Gdy ostatni gość wyszedł, Krzysztof odetchnął z ulgą.
„No i po sprawie” – powiedział – „Teraz jesteśmy mężem i żoną! Na zawsze!”
Zakręcił ją po pokoju, a Ola roześmiała się ze szczęścia.
A wieczorem tego samego dnia, zaledwie trzy godziny później, rozpoczął się prawdziwy cyrk, jak trafnie określiłaby to mama Oli. Krzysztof, znudzony po wyjściu rodziny, oświadczył, iż świętowanie z krewnymi to jedno, a z kumplami – zupełnie co innego. I bez zastanowienia się spakował, by iść na imprezę, zostawiając Olę samą w ich świeżo upieczonym małżeńskim gniazdku.
„Wrócę szybko! Nie mogę odmówić chłopakom, tak mnie proszą, no jak im w taki dzień odmówić?” – rzucił, przemykając koło Oli jak błyskawica.

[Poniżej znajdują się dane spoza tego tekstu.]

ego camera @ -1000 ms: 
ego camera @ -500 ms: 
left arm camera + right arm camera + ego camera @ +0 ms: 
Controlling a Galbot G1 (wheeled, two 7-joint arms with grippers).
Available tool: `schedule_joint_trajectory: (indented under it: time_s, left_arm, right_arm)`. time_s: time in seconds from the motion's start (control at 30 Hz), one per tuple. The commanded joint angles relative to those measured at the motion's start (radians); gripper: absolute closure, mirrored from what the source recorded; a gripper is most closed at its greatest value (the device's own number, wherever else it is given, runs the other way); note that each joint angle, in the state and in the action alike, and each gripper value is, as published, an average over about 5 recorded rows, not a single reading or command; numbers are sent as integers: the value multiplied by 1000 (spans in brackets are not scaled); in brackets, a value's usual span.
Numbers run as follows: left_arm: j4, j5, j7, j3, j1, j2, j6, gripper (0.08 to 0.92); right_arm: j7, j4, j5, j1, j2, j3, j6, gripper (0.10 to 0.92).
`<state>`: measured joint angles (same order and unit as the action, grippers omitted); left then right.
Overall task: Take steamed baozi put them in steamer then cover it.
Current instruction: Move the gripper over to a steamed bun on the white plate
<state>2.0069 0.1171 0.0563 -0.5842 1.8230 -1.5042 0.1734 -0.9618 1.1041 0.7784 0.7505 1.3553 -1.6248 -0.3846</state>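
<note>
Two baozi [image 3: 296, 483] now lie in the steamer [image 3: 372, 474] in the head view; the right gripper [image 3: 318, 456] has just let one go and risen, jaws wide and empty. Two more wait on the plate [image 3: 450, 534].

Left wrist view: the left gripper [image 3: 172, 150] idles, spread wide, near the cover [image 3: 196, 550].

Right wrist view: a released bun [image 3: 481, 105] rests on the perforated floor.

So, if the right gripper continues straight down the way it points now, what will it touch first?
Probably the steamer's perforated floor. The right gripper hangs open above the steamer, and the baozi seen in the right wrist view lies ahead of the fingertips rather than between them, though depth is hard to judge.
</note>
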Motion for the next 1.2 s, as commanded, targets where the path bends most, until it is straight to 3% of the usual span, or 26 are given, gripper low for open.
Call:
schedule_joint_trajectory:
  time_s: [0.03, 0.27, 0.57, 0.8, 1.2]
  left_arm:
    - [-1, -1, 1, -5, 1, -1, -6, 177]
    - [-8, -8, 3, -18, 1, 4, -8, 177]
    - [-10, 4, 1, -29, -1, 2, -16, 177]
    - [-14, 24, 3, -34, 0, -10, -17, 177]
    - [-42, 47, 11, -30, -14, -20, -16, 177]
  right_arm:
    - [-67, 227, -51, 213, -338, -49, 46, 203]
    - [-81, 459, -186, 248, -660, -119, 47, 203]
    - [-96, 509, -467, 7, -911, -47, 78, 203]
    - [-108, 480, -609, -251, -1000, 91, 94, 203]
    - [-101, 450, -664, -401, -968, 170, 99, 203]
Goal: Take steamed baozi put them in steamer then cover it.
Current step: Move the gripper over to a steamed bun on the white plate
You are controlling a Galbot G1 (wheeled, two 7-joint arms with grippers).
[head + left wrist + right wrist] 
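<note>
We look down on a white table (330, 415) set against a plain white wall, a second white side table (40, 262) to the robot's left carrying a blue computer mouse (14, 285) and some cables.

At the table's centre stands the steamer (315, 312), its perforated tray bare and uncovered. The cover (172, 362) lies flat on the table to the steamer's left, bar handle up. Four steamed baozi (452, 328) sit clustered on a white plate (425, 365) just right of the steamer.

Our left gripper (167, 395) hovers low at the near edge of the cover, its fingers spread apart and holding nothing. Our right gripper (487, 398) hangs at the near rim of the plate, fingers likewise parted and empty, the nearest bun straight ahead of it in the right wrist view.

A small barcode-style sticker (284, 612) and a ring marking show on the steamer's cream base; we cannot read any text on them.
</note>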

„Szybko” wydłużyło się do rana.
Krzysztof wrócił nawalony, nic nie pamiętając. Bełkotał przeprosiny, iż kazał jej nudzić się w domu, po czym runął na łóżko i momentalnie zasnął. Ola bez słowa przykryła go kołdrą.
Poranek przyniósł kac Krzysztofa i gorycz rozczarowania Oli. Zdawała sobie sprawę, iż popełniła ogromny błąd, wychodząc za niego tak pochopnie. Ale przyznać się do tego przed sobą, a tym bardziej przed rodzicami – za nic nie chciała. Przecież to MIŁOŚĆ! Postanowiła, iż go zmieni. Miłość czyni cuda, prawda? Wychowa go na wzorowego męża i ojca.
Życie z Krzysztofem okazało się rollercoasterem pełnym ostrych zakrętów i niespodzianek. Był nieprzewidywalny. Mógł nagle wyskoczyć na weekend bez słowa. Mógł przepuścić całą wypłatę na nową konsolę, zostawiając ich bez grosAle gdy po latach przypadkiem spotkała go w parku z kolejną kobietą i usłyszała te same obiecanki-cacanki, tylko uśmiechnęła się i poszła dalej, bo w końcu zrozumiała, iż nie każda bajka musi mieć happy end.